ISBN: 978-1-84747-498-8
Published: 2008
Pages: 217
Key Themes: abuse in care homes, whistle-blowing, failures of legal system, true story, courage

ALSO AVAILABLE IN PAPERBACK

Book Description and About the Author

Eileen is one of the unsung heroines of our time. Years ago when I opened the first refuge in Chiswick, London in 1971, I was fighting to bring attention to the plight of victims of domestic violence. Nan was the oldest member of our community. She came to take refuge with us after a severe beating from her son. She died as a result of a frenzied attack from him when he was drunk. I was always aware of the level of abuse amongst the fragile elderly people in this country but the battle to even get the subject of domestic violence acknowledged amongst the powers that be in England meant that the plight of the elderly in this country slipped under the radar.

Whistleblowers anywhere in the world have to recognise that they will always be met with derision and abuse. We all grow up with the nursery story of the little boy who pointed to the Emperor with no clothes I always imagined his mother took him off and washed out his mouth with soap. As a nation the English do not like anyone who ‘makes a fuss,’ and I met Eileen when she was already cleaning lavatories to make a living after she was roundly condemned and blackballed by a major Nursing Home provider for daring to criticise their methods of caring for the fragile, elderly patients.

Eileen is an immensely courageous woman and this book is the story of her fight to gain recognition for the rights of the elderly community to be treated with respect and compassion. She tells the story of her brave and ferocious battle in such a way that the reader will be swept along and able to share her triumphs and the lows of what has become her life’s mission. Her sense of humour never deserts her nor her archaic take on the pomposity of most of her enemies.

It is chilling in these pages to read about the lengths people in power are willing to go to stop Eileen and her supporters trying to protect their charges.
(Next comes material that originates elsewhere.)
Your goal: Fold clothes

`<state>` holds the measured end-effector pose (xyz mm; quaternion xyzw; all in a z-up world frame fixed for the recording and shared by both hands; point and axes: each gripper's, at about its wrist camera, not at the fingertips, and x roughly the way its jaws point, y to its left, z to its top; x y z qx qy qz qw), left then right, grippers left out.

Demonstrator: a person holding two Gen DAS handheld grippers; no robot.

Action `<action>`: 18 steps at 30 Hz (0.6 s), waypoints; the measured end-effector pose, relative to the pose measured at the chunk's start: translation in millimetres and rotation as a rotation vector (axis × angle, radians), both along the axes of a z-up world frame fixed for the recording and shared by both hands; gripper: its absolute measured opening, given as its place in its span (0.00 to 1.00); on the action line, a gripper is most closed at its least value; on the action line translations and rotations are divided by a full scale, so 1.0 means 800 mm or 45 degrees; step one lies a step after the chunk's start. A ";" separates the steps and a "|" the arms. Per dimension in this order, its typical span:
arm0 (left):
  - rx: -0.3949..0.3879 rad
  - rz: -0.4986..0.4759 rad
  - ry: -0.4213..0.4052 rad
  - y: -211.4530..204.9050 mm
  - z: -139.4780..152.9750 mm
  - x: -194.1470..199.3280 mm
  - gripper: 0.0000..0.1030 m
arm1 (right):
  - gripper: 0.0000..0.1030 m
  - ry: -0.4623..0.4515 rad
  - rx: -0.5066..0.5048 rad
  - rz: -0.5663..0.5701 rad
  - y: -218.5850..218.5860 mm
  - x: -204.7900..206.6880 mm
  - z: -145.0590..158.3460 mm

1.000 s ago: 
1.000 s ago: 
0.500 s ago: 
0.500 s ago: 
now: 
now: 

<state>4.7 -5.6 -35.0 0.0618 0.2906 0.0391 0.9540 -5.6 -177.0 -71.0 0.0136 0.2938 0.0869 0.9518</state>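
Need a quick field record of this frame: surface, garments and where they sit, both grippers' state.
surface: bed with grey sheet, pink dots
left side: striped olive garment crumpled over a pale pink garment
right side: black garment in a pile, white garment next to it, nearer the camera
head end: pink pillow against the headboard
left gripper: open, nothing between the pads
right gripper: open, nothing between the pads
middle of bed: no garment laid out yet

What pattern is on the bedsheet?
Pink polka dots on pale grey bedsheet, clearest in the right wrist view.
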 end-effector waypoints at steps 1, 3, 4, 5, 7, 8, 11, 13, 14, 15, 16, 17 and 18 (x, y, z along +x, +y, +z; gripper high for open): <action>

That a woman of her integrity and compassion should be black balled from the caring profession and forced to clean for a living is a terrible indictment of our society.

I firmly believe that this book will reach a wide audience. All of us at one time or another will face the future care of our loved ones. Inevitably all of us will also look for caring as we reach an incapacitated old age. It is the Eileen’s of this world who seek to make the changes needed.

Book Extract


I used to be very shy, people that know me as I am now do not believe me when I tell them this.
I would never have complained about anything and had never fought for anything; it was other people who went on demonstrations and protested over injustices. In the past if someone had told me I would be demonstrating over the law’s injustice, dressed as a judge in broad daylight in the middle of London, I would have thought they had taken leave of their senses.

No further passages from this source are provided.